With no EU consensus as an excuse, May’s attitude suggests that we will return to the “Yo Blair!” days under George W Bush, and she will volunteer to carry out any unsavory task that Trump whimsically grabs her for, and that will be most palpable in terms of playing Sancho Panza to Trump’s Don Quixote at the UN.
That has other repercussions, since Russian and China, in particular, have been playing a more active role in the UN, with Beijing advancing to the second biggest bill payer and a major contributor of peace-keepers.
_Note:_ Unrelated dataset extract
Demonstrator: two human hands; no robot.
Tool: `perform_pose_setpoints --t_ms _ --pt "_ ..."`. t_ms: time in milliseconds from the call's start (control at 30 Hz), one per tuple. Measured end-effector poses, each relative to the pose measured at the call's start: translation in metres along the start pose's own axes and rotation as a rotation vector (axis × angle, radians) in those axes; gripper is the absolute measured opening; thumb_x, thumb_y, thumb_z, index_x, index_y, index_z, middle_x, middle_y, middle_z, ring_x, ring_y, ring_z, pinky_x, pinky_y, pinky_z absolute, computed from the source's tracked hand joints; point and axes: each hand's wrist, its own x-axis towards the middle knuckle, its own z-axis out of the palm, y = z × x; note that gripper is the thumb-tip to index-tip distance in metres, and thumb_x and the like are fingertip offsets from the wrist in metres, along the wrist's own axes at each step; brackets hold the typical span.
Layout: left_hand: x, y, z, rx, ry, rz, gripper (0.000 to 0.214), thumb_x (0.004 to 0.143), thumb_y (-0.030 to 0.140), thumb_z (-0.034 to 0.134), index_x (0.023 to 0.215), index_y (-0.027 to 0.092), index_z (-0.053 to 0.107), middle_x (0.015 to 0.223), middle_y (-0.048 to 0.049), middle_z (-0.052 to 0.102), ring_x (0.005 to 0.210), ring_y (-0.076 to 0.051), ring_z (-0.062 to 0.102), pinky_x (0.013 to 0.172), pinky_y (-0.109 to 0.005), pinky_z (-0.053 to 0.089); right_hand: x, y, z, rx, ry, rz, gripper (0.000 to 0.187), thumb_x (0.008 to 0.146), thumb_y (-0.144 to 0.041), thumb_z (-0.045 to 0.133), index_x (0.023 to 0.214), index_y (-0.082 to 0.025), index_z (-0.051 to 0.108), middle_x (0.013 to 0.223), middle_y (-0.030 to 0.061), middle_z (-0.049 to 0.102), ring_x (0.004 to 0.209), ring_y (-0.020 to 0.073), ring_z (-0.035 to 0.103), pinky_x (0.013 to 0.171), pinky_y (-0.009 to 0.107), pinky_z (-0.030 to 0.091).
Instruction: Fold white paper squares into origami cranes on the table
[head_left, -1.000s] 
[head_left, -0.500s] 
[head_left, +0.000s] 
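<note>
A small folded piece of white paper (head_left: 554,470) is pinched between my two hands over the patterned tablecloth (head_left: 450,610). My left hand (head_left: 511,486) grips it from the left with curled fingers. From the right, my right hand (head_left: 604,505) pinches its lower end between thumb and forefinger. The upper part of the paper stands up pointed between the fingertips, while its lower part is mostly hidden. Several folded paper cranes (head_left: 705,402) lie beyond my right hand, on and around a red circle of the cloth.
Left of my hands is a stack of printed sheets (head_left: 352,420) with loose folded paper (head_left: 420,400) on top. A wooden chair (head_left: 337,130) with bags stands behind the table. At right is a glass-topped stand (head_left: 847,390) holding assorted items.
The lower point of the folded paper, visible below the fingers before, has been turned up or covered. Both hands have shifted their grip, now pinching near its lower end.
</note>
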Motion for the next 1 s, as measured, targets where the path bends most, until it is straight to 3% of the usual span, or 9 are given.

If Britain’s vote is folded uncritically into the US’s as the latter becomes semidetached from the UN, it allows the Russian and Chinese to play a much larger role in the organization that, as Kofi Annan said, has a unique legitimizing role in the world.
President Xi in Davos is already considering taking up the Orange-head’s burden. This will doubtless cheer the hearts of those whose concern over Trump is combined with nostalgia for the glory days of the ComIntern. However, while the new American President refuses to answer questions from stroppy journalists, the rulers in Moscow and Beijing lock them up outright, and what is more, will do the same to any unruly bloggers and cheaters as well.
On the stopped clock principle, it is reassuring that Trump wants the Cold War with Russia to finish, but it is less so if he wants to start an economic war with China, or even to team up with the protector of the Baathist butchers of Aleppo. It is time for sober consideration of Britain’s place in the world, not for a reflexive leap from the European frying pan to rally to the Last Trump.